(Collected data entries)
####################

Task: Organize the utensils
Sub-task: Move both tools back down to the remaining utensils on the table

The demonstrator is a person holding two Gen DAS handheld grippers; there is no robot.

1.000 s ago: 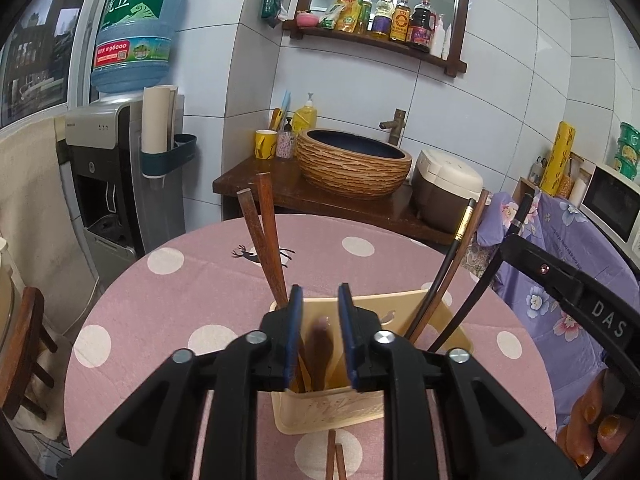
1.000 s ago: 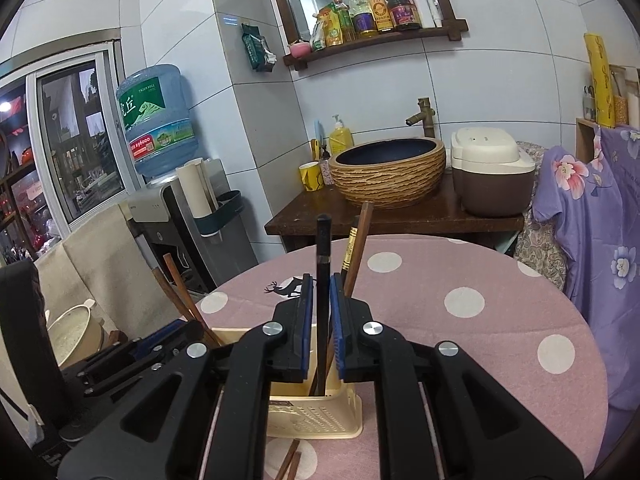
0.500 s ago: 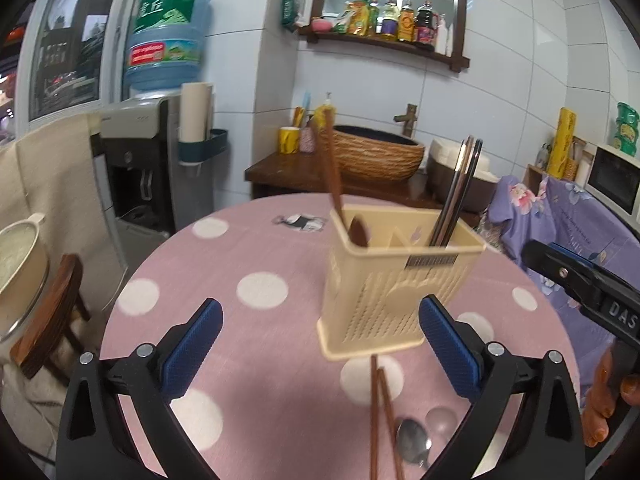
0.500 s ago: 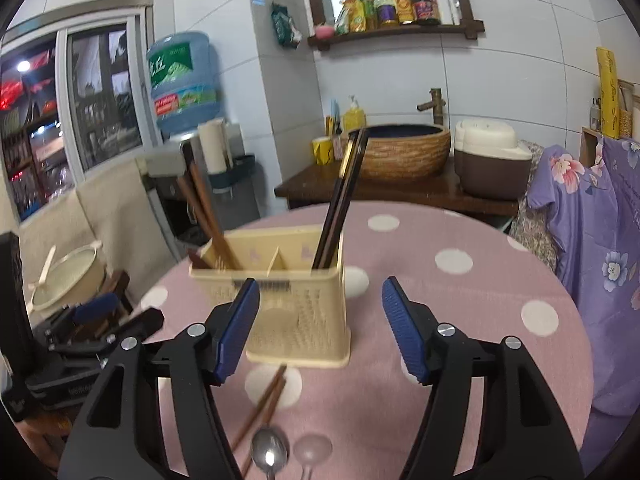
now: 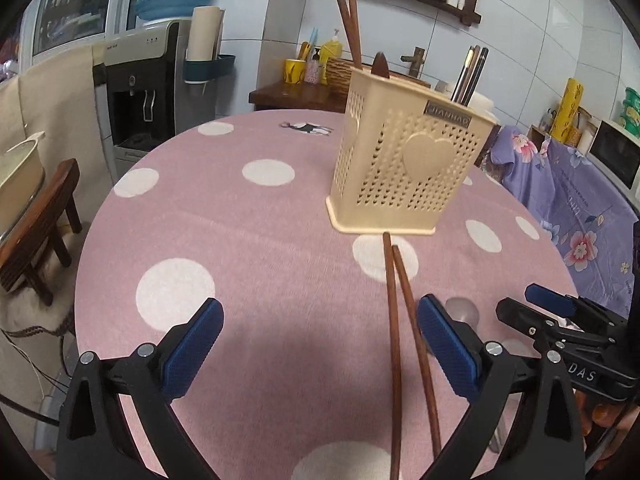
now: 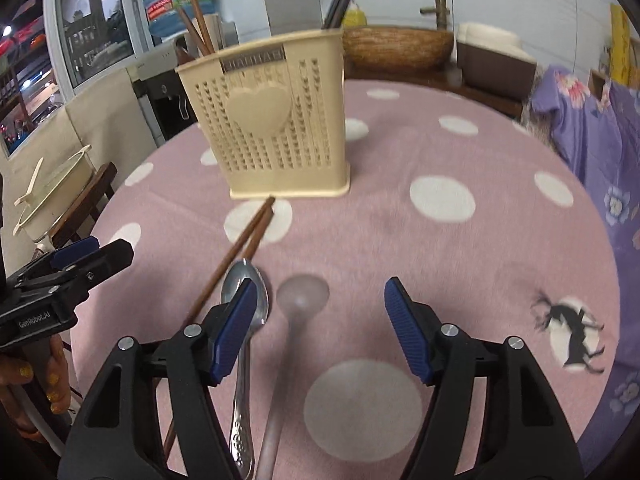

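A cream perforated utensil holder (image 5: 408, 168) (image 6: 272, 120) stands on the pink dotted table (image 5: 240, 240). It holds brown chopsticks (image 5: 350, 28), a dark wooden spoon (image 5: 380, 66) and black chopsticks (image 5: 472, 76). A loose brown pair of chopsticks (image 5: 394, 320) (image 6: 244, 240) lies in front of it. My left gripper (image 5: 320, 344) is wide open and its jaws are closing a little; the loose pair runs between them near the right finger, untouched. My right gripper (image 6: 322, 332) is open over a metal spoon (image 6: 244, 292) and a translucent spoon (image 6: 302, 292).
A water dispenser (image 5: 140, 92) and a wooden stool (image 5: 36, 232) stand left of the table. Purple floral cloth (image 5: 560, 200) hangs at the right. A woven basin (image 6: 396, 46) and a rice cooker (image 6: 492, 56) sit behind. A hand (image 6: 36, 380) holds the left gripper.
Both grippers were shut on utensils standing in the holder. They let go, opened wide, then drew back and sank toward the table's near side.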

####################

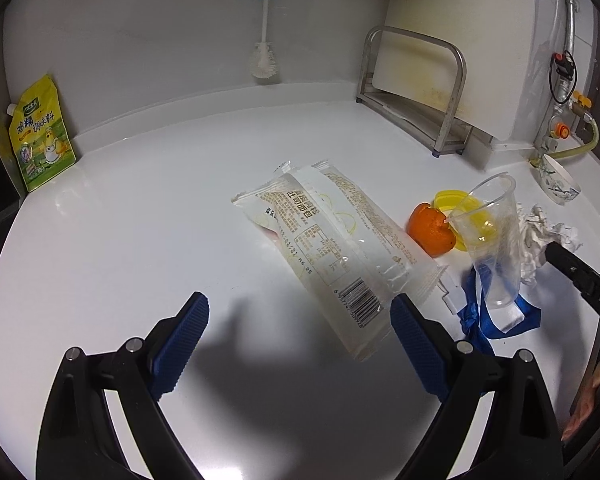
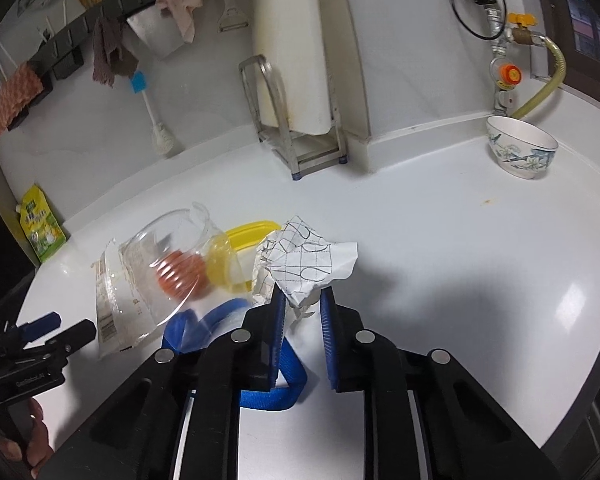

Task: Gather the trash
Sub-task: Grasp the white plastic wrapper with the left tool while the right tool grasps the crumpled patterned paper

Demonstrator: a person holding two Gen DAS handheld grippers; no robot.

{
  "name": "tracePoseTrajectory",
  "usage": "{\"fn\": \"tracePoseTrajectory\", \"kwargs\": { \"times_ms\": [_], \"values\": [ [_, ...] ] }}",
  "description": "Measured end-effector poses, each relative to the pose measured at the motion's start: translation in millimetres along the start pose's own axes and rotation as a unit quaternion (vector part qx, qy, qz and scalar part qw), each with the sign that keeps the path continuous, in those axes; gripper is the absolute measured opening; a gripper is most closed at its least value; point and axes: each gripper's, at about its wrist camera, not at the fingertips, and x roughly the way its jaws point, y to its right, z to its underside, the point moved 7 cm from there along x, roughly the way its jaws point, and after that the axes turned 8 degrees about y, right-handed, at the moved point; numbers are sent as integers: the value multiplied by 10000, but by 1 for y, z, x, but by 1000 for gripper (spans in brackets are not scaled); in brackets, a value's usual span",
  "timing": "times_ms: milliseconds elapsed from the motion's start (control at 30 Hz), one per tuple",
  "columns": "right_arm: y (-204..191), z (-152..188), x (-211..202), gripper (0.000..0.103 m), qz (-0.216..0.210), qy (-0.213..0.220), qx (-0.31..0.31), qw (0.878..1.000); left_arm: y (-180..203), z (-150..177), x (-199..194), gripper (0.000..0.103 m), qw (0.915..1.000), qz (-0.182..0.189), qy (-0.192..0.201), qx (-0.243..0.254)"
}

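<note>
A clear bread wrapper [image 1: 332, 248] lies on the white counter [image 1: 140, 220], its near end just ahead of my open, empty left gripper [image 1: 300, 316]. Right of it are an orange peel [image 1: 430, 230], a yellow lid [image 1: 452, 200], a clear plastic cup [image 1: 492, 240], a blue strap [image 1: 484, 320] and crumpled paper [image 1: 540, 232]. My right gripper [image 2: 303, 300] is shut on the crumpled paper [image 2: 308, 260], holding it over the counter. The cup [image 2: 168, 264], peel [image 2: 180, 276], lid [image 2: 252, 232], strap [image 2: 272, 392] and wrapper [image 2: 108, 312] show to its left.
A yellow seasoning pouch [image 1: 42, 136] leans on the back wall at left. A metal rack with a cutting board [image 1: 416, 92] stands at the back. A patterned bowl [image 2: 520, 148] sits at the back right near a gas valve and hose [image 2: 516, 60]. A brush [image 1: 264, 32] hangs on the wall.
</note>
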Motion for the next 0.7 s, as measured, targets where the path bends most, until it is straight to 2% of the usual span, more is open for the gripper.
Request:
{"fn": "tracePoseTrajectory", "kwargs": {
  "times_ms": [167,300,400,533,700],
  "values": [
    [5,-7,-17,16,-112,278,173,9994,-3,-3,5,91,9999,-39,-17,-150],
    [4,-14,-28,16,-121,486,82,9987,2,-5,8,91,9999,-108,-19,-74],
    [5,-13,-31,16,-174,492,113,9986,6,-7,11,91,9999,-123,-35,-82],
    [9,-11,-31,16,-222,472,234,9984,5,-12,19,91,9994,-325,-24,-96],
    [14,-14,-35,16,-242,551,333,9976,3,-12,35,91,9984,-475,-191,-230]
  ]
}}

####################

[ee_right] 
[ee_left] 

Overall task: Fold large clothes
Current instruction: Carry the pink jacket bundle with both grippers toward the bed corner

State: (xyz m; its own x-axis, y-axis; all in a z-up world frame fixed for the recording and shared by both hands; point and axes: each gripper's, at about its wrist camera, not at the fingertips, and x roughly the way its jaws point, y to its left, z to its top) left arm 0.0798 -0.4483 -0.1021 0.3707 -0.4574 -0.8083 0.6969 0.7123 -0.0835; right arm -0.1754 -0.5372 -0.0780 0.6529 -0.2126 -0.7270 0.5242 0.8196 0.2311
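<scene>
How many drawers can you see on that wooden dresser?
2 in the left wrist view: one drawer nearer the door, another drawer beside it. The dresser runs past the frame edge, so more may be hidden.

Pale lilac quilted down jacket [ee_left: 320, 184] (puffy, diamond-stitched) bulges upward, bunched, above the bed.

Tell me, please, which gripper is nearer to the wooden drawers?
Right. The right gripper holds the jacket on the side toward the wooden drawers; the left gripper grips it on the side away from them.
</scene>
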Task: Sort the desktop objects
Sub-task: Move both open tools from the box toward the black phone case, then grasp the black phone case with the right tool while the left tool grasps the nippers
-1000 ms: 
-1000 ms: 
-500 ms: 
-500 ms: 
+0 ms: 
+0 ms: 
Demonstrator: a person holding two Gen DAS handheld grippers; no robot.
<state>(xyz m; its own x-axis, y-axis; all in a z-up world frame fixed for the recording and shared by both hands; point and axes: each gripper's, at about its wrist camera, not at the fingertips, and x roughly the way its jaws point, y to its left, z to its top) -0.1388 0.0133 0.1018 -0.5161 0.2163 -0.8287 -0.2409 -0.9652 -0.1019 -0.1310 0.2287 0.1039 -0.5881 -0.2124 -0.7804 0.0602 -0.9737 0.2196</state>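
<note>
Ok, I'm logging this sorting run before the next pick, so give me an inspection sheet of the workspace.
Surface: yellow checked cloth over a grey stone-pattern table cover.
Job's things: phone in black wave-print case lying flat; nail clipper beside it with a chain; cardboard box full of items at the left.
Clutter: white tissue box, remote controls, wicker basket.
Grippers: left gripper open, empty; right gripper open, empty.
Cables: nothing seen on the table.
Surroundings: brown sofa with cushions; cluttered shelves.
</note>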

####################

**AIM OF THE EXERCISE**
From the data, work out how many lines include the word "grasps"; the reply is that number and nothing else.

**YOUR RESPONSE**
2